PS: Grazie Silvia per questo bel piatto floreale.. come vedi gli ho già trovato una sistemazione.. :-D
domenica 28 febbraio 2010
PASTA AL PESTO DI PISTACCHI
...ovvero pasta col piccione! Non me ne vogliano i miei suoceri, ma ormai in casa questa pasta la chiamiamo così, perchè un giorno gliel'ho fatta assaggiare chiedendo loro di indovinare cosa fosse il condimento, e la risposta è stata appunto "piccione" (sì, beh, l'alternativa era "fegatini"...)! In effetti il gusto è pieno e quasi carnoso, ma sempre pistacchio rimane! Dico la verità, io l'ho preparata con un vasetto di ottimo pesto di pistacchi di Bronte, ma ho deciso di postarla ugualmente, anche se il mio sforzo è stato solo quello di svitare il coperchio, perchè gli ingredienti che compongono il pesto sono solo 2: pistacchi di Bronte e olio di girasole in parti praticamente uguali, più un pizzico di sale, non escludo quindi che in futuro io non possa provare a farlo in casa!
Ingredienti:
300 gr di pasta di semola (di solito io uso questi fusilli bucati corti o delle castellane, che avvolgono bene il sugo)
un vasetto di pesto di pistacchi (o pistacchi e olio!)

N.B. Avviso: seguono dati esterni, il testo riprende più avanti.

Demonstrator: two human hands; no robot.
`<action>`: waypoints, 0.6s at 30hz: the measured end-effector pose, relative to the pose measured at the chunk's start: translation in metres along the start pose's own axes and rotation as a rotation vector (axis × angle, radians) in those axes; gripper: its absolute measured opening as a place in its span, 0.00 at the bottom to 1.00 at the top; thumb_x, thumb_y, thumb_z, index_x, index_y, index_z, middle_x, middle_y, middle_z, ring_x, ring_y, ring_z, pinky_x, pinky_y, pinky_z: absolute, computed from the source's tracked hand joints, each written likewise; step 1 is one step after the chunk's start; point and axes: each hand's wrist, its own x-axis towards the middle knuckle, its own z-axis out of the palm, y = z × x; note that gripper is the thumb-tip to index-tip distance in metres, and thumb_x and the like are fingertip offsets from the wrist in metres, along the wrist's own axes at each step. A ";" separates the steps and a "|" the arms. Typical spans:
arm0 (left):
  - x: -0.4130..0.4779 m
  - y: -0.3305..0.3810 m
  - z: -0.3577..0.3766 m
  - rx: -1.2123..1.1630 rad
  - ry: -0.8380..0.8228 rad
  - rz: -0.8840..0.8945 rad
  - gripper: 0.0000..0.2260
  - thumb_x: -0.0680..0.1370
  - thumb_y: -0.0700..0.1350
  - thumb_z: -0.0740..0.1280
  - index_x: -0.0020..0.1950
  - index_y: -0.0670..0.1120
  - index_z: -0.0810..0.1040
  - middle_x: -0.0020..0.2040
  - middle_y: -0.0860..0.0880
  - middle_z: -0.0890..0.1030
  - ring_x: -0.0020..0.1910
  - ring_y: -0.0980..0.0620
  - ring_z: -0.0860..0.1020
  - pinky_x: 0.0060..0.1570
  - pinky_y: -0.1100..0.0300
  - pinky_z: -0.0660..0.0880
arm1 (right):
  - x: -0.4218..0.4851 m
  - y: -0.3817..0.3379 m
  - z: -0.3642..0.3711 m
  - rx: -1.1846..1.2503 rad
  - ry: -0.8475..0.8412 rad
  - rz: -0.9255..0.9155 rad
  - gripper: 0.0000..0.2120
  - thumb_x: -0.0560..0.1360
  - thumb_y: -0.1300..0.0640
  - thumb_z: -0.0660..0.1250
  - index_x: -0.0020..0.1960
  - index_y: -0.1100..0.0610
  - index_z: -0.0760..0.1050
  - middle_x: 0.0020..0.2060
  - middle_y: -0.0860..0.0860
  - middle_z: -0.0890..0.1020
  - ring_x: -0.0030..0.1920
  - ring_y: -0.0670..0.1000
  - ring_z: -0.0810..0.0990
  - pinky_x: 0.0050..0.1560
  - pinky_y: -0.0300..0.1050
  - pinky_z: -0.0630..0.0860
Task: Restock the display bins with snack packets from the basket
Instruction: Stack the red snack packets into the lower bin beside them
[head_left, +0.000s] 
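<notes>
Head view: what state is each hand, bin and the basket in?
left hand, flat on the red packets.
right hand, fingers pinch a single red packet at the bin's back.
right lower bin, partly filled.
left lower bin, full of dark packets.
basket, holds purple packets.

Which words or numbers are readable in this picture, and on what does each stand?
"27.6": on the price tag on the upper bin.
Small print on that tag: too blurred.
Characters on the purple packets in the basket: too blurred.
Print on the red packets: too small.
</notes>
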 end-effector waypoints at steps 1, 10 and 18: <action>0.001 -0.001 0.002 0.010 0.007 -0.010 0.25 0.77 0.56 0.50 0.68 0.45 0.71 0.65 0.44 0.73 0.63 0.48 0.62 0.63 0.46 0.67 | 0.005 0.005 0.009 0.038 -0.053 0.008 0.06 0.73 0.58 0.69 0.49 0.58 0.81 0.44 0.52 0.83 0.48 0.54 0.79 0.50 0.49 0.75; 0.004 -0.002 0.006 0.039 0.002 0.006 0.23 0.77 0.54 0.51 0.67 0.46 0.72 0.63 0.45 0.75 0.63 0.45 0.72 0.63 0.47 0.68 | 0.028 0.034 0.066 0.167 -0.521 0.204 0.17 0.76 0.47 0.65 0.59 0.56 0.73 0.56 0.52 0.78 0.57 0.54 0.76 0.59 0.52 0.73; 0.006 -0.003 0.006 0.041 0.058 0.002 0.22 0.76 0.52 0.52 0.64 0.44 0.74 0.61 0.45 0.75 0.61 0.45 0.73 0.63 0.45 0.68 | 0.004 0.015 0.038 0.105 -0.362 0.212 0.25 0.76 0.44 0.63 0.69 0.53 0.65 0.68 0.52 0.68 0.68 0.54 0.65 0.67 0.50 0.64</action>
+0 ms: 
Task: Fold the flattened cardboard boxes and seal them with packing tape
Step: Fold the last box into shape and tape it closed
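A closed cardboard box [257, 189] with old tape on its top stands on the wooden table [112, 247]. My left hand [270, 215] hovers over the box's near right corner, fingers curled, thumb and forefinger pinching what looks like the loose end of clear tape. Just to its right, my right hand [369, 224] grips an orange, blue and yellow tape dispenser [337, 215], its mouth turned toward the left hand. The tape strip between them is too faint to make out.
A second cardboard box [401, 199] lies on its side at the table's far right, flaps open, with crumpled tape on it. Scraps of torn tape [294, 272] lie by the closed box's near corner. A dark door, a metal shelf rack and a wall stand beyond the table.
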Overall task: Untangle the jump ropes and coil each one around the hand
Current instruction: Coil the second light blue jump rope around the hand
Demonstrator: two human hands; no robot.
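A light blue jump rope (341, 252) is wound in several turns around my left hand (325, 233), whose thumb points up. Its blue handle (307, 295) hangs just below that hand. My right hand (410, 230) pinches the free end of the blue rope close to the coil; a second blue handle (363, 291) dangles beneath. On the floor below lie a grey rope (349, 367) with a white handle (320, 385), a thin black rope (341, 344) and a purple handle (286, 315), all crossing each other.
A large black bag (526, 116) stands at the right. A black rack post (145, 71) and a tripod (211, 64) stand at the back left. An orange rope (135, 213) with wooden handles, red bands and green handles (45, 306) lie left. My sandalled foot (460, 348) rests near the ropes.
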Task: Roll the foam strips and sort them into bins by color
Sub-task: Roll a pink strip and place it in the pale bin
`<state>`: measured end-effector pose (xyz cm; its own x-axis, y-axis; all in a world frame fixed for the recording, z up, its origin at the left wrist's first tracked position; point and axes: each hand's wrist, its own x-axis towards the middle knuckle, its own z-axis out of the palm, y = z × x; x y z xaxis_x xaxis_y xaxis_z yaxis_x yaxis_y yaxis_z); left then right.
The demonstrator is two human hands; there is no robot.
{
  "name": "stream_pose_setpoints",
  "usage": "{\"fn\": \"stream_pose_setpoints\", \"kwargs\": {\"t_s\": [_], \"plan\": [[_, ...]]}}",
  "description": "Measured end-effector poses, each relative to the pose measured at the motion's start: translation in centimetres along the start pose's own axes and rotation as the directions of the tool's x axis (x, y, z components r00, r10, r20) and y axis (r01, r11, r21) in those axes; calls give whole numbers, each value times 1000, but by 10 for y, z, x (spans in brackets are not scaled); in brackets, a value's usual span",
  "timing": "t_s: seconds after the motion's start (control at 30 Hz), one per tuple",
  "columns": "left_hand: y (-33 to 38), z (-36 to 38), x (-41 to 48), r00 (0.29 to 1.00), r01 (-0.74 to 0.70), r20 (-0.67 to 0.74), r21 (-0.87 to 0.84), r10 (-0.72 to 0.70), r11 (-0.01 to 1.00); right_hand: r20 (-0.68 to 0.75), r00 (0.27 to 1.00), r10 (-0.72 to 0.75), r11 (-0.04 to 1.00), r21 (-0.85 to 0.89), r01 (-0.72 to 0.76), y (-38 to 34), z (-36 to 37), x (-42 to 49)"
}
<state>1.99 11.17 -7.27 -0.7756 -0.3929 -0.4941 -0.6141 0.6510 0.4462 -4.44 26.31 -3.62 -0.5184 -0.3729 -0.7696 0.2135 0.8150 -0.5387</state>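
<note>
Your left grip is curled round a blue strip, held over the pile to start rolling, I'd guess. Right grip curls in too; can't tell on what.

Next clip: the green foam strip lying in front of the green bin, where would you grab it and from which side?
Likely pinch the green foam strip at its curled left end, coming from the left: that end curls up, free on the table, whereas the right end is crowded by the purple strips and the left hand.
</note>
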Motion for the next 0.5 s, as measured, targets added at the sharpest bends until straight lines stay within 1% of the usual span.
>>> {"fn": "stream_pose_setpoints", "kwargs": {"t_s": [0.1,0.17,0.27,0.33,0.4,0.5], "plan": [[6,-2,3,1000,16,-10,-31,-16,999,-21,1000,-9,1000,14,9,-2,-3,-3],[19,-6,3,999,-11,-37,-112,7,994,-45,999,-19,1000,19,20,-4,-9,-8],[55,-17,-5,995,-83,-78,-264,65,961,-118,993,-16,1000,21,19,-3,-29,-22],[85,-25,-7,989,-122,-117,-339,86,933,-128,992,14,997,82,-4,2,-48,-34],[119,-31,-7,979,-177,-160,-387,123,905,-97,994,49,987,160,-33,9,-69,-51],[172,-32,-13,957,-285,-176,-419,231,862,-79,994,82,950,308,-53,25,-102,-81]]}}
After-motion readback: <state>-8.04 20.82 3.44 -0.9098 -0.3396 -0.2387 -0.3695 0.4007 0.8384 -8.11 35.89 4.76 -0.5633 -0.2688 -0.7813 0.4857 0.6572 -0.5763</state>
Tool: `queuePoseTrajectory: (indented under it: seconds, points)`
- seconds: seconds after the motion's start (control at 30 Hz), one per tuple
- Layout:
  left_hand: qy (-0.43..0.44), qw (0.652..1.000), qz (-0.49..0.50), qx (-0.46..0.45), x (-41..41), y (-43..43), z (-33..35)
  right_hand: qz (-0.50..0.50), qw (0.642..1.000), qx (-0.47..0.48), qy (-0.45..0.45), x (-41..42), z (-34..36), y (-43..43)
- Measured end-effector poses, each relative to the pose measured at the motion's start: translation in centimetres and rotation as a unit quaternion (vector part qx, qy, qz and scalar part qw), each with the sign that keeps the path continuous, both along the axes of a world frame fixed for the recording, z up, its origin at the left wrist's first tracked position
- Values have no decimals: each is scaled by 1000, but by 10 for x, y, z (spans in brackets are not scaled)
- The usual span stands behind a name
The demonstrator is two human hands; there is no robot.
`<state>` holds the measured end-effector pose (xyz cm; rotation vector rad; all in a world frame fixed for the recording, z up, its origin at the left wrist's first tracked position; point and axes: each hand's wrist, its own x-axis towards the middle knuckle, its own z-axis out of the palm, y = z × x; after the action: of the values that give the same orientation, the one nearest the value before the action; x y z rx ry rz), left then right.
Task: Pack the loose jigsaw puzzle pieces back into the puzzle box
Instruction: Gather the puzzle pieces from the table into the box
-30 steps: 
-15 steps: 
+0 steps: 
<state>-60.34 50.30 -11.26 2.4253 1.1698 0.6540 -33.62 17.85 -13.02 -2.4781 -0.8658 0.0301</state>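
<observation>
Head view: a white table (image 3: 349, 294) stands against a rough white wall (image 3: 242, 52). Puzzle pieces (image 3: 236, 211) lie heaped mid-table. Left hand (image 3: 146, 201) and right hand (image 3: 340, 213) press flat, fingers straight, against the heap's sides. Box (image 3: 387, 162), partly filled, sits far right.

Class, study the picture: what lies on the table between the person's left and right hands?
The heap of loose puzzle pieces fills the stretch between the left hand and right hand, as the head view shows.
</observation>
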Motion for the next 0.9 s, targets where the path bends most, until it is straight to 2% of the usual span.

2 cucchiai di grana padano
Procedimento:
Ah, ah... che ridere... mavvelodicoaffà??? Difficoltà zero! Ho ammorbidito su un padellino il contenuto del vasetto, amalgamato bene il pistacchio e l'olio contenuti, aggiunto la pasta scolata al dente, e spolverato di formaggio. Saltato il tutto 30 secondi, eventualmente aggiungendo un paio di cucchiai di acqua di cottura della pasta, e via in tavola!
lunedì 8 febbraio 2010
VELLUTATA DI PISELLI
Un altro piatto a base di verdura, un pò purificante, ma mica troppo.. :-) nato dalla naturale evoluzione della pasta "prosciutto piselli e panna" che amo, ma.. senza pasta! E visto che siamo in periodo semi-detox, con lo yogurth magro al posto della panna! Un bel primo piatto, consigliato, così come per questa, anche per un caldo antipastino. Le dosi per 2 porzioni:
Ingredienti:
500 ml di acqua calda
1 pizzico di sale grosso
500 gr di piselli surgelati
100 gr di prosciutto cotto
3 cucchiai di yogurth non zuccherato
Procedimento:
Portare a bollore l'acqua col sale, e buttare a cuocere i piselli. Calcolare 6/7 minuti dalla ripresa del bollore. Frullare poi il tutto con il minipimer. Per rendere il tutto più gustoso si può partire da un fondo di porro o cipollotto, ma a me piace così, nature. Unisco poi lo yogurth, 1 cucchiaio mescolato alla vellutata, e gli altri direttamente nel piatto di servizio, per decorare. Tritare grossolanamente il prosciutto e disporlo sulla superficie. Gustare subito, ben caldo.